"Better health through information and technology"– that is the motto of global healthcare IT organization HIMSS. This week I had the opportunity to attend HIMSS18, the organization’s global conference in Las Vegas. A gathering of over 40,000 healthcare technology professionals in one location, united by one concept, was truly inspiring. The show created a call to action for us as attendees to do our part in solving some of healthcare’s biggest challenges. And make no mistake, there are significant challenges. Each year these challenges are reflected as consistent themes throughout the event, communicated by participating vendors, in presentations, in keynote speeches and in casual conversations.
Following are the top four themes that were highlighted at HIMSS18:
- Security. Cybersecurity is a real threat that the entire industry is feeling. It was discussed in almost every presentation and showcased at every vendor booth. Security obviously gets the attention of healthcare industry professionals, but no single vendor has yet to provide a complete solution. This is because the real challenge is defining what a complete healthcare security solution is.
The prevailing thought is that if you incorporate security into each piece of your hardware and software stack, you should be covered in the event of an attack. However, the issue is that security is a moving target, so the ability to update your security to adjust to new threats and take advantage of new technology advancements is a critical part of a comprehensive security architecture. The industry consensus is that the security burden will still fall on the healthcare provider. However, selecting the right vendors who not only have a best-in-class product today but are willing to maintain it long term is critical.
- Artificial Intelligence/Machine Learning. There is a lack of adequate information to make good use of Artificial Intelligence/Machine Learning (AI/ML). This perception was a departure from the last time I attended HIMSS in 2015. At that time, there was so much excitement around all of the new data available in EHRs. It took some time, but we all now realize that an EHR, created for billing purposes, only contains a fraction of the data needed to make significant operational improvements. We need to begin developing clinical decision support apps and truly make an improvement in patient care and cost.
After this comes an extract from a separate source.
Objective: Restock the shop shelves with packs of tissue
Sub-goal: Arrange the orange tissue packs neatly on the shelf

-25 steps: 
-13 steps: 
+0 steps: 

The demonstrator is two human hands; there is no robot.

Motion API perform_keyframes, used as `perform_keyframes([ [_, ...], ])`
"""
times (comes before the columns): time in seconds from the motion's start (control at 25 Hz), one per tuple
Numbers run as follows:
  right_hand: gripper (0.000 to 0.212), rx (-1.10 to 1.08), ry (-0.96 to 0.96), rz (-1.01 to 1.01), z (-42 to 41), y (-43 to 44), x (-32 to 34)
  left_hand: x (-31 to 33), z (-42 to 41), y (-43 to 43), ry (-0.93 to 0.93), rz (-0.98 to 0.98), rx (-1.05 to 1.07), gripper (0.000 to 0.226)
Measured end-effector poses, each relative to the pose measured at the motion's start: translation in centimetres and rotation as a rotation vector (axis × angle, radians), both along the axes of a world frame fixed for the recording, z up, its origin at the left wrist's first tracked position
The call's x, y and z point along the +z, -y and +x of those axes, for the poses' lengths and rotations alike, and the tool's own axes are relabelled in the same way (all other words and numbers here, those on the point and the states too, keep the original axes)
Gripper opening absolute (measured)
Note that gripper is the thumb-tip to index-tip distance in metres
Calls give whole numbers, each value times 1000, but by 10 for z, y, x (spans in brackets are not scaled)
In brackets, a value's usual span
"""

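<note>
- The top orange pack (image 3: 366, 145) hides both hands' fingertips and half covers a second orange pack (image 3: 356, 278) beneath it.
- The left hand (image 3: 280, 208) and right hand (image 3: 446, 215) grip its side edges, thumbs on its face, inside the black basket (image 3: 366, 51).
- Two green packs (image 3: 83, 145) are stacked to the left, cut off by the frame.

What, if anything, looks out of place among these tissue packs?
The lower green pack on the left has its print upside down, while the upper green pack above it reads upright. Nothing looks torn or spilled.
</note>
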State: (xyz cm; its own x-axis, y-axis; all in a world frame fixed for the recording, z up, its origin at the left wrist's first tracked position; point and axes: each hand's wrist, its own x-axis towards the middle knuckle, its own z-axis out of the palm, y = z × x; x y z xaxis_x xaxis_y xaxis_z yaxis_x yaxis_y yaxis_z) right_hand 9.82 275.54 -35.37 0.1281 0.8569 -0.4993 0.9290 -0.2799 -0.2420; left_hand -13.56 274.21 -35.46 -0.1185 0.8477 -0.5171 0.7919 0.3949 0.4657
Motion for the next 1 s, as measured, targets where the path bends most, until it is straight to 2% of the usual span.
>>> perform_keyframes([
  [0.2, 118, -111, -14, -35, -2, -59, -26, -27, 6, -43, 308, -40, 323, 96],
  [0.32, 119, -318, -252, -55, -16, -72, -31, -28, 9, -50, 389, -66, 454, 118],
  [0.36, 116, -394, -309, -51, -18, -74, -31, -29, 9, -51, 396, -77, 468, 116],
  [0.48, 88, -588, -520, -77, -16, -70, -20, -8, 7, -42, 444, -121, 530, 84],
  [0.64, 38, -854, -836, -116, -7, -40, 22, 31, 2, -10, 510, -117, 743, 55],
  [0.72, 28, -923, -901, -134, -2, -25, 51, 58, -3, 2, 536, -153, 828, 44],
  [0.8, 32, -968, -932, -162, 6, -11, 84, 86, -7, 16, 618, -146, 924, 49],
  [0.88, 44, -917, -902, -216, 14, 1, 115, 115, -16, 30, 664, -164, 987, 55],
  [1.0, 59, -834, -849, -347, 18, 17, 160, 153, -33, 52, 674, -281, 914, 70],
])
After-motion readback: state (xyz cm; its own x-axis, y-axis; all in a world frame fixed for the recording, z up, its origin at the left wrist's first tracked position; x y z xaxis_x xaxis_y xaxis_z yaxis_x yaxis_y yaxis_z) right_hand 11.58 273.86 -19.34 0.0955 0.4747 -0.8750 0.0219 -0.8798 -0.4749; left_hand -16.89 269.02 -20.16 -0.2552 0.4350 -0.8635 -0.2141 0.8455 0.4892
During the keynote presentation former Alphabet/Google executive, Eric Schmidt, introduced an idea of a “second tier data store” where all of the real-time, patient-generated data could be stored, specifically, NOT in the EHR. He stated that the key to lowering costs and saving lives is hidden in this huge data set and with advances in AI/ML technology we will be able to uncover those secrets. This really resonated with me because it aligns so well with RTI’s messaging around edge computing and utilizing a data-centric architecture.
- Data Access. Consumers are going to start demanding access to more data. It has taken some time, but the digital age has arrived for a majority of the population in the developed world. We all have access to the internet, a vast majority have smartphones, and we are comfortable with the thought of using big data and AI to improve our lives. It seems we are now expecting the same sort of access to and analysis of our personal healthcare data. This trend is really pushing the entire industry–including payers, providers and vendors–to speed up their digital strategies to ensure that consumers are getting what they want. In the end this will be good for all of us.
- Delayed Innovation. Finally, one point that resonated with me, and all of the others here at HIMSS18, was the simple fact that we are late. In the opening keynote Eric Schmidt called out the entire audience, stating that the delay in improving healthcare through technology is NOT a technology problem. He specifically said, “Everything is buildable today or in the next few years. All it takes is for all of us to figure out how.” Hearing this from a leader in the technology space was both inspiring and humbling. We all need to do better and we can do that through collaboration. The healthcare industry as a whole (payers, providers, vendors and technology providers) need to work more closely together and focus on our specific core competencies. You can be sure that RTI is committed to being the embedded connectivity framework of choice for developing a highly reliable, secure, interoperable, real-time network of medical devices needed to create a "second tier data store." If we work together and trust each other, we can break out of this slow cycle of innovation with the end goal of changing healthcare for the better.